▶ Exercise prompt: Copy each line of the following material that has the string "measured".

▶ Data to examine:

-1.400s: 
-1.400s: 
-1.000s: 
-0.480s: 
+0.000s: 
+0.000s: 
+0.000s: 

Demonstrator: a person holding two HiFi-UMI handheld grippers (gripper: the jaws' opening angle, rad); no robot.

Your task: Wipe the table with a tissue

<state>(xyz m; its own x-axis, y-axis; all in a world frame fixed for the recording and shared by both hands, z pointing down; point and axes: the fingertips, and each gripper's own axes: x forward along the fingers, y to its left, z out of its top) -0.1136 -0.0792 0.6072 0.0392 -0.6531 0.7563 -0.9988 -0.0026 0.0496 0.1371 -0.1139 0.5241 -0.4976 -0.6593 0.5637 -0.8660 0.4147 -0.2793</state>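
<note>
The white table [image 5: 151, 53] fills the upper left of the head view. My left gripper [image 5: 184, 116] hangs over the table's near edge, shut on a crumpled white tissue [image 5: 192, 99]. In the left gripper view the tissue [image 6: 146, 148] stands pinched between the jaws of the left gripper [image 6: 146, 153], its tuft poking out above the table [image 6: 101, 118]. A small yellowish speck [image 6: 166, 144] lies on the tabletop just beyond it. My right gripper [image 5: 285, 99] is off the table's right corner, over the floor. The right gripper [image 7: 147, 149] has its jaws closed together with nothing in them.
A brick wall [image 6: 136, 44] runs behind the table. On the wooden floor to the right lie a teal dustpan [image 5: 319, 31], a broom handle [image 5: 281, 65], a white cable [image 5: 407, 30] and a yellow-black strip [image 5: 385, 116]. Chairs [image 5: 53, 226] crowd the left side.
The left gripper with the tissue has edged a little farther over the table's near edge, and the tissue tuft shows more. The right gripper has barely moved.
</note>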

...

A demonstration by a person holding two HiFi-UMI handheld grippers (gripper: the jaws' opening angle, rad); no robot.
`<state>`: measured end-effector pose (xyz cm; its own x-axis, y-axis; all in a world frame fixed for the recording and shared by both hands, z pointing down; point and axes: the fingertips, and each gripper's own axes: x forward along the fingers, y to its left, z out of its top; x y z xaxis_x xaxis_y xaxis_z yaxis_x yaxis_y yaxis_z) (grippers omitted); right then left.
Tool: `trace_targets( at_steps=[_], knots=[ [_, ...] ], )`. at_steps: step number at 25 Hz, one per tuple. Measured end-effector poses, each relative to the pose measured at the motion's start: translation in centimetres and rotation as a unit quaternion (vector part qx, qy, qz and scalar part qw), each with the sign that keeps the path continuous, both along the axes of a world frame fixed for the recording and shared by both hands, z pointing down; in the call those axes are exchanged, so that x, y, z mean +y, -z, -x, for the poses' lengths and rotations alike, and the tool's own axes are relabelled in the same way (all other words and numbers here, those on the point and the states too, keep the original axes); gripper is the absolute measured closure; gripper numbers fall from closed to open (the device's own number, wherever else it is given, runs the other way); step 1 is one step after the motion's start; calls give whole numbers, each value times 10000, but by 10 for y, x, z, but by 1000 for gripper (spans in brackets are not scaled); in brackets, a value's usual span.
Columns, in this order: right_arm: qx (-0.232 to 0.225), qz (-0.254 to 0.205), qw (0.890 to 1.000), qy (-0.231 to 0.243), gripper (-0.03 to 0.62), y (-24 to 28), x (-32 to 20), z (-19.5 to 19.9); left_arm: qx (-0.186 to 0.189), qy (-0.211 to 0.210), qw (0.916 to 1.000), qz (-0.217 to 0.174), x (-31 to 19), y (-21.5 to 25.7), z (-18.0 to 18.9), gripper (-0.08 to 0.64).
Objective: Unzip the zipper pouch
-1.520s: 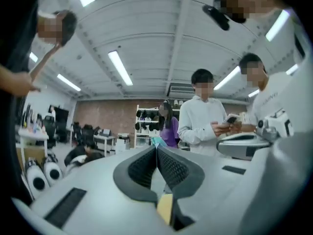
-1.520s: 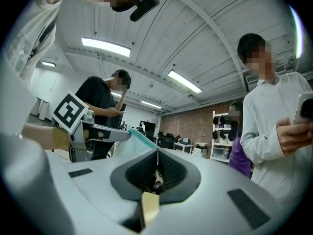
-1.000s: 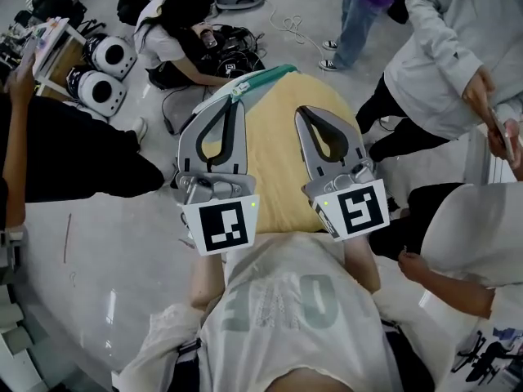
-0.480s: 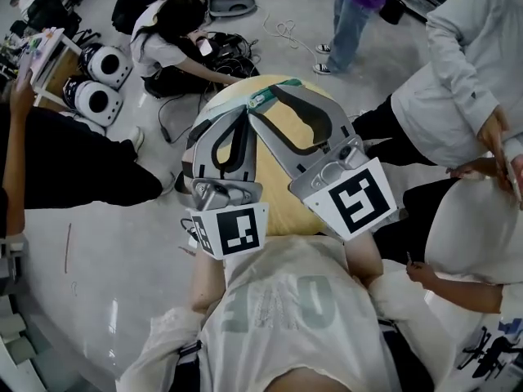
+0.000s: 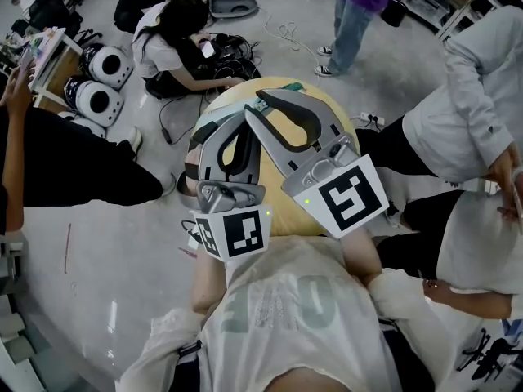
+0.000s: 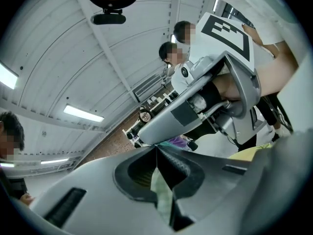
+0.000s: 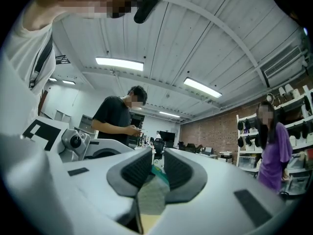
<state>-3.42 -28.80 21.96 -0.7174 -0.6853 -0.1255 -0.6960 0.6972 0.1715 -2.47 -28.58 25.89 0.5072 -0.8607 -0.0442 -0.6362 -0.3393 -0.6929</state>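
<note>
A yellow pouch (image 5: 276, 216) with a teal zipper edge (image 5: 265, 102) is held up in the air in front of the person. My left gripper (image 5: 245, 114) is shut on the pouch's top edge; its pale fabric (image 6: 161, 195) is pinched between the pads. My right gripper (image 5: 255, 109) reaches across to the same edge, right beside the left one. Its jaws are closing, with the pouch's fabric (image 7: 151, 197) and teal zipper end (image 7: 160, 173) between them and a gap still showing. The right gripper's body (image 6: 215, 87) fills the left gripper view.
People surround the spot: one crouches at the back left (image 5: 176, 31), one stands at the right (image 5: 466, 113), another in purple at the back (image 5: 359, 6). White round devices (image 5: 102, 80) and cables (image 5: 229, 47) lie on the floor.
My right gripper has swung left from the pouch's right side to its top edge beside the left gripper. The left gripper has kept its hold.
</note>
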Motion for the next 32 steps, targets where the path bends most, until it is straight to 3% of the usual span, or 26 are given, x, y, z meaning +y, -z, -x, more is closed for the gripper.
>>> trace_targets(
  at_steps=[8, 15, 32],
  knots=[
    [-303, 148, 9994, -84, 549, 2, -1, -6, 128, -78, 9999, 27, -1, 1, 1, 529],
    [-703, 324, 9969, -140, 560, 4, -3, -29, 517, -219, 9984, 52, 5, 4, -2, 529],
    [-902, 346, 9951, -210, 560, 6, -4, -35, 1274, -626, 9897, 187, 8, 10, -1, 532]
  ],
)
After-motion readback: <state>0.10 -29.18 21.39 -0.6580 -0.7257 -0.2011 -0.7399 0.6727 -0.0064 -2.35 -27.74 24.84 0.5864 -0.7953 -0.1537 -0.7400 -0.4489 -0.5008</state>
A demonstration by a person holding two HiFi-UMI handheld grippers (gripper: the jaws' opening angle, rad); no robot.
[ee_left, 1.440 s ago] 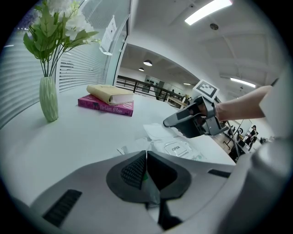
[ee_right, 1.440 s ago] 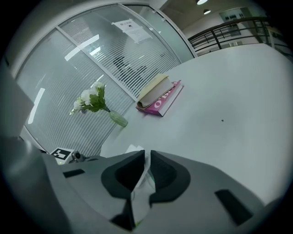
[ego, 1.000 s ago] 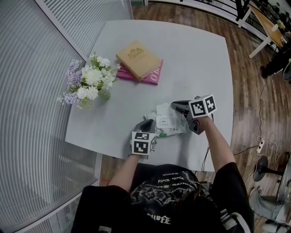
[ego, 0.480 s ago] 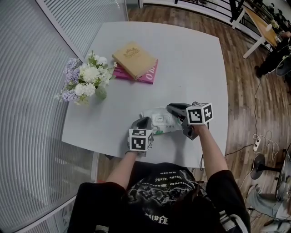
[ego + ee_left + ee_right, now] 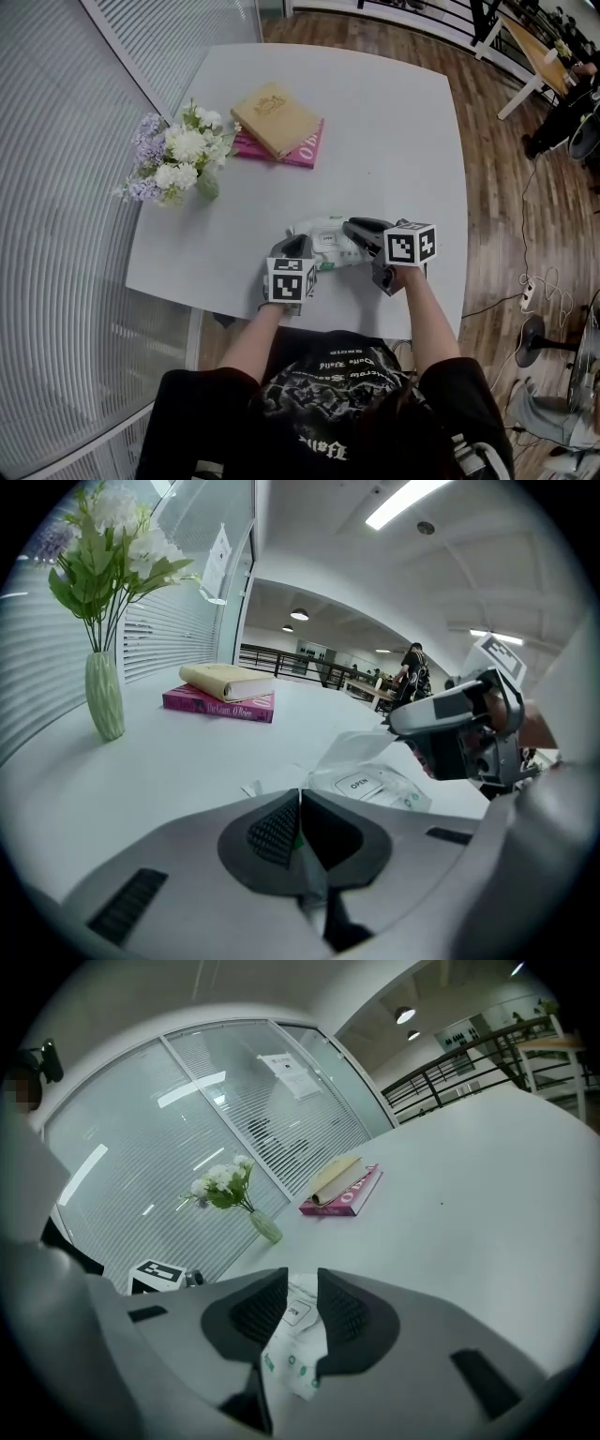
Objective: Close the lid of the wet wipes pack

▶ Output below:
`<state>`: measured end-effector pose (xyz cm; its own x-axis, y-axis; all in a world frame fixed for the recording and shared by both hands, z pointing down; point and axes: the fingertips, and each gripper's own axes: x forward along the fingers, y to its left, z out of its top; x y z xaxis_x xaxis_y xaxis_z yaxis_x yaxis_y yaxis_z) (grippers omitted); right then left.
Tool: `trace_targets( at_steps=[_], knots=[ [_, ...] ], )`. at_steps: step number at 25 Hz, one per tuple. Measured end-effector poses, each relative to the pose measured at the motion's start: translation in centimetres and rotation as a unit quaternion (vector part qx, qy, qz and scalar part qw), each with the sign that keeps the path continuous, both along the axes of a world frame fixed for the recording and shared by both hands, z pointing down; in the call those axes are exchanged, so that x, y, z mean +y, -z, -x, for the poses' lengths and rotations alike, and the tool's own axes are relabelled in the same way (all other words and numbers here, those on the point and the states too, keep the original axes); gripper is the absolute measured closure; gripper numbers fall from closed to open (the device's own number, wherever else it is given, runs the other way); step 1 is one step after the motion's start; calls give whole numbers, each value times 10000, but by 10 for y, x, z, but by 1000 for gripper (spans in brackets are not scaled); in brackets, a value's usual span.

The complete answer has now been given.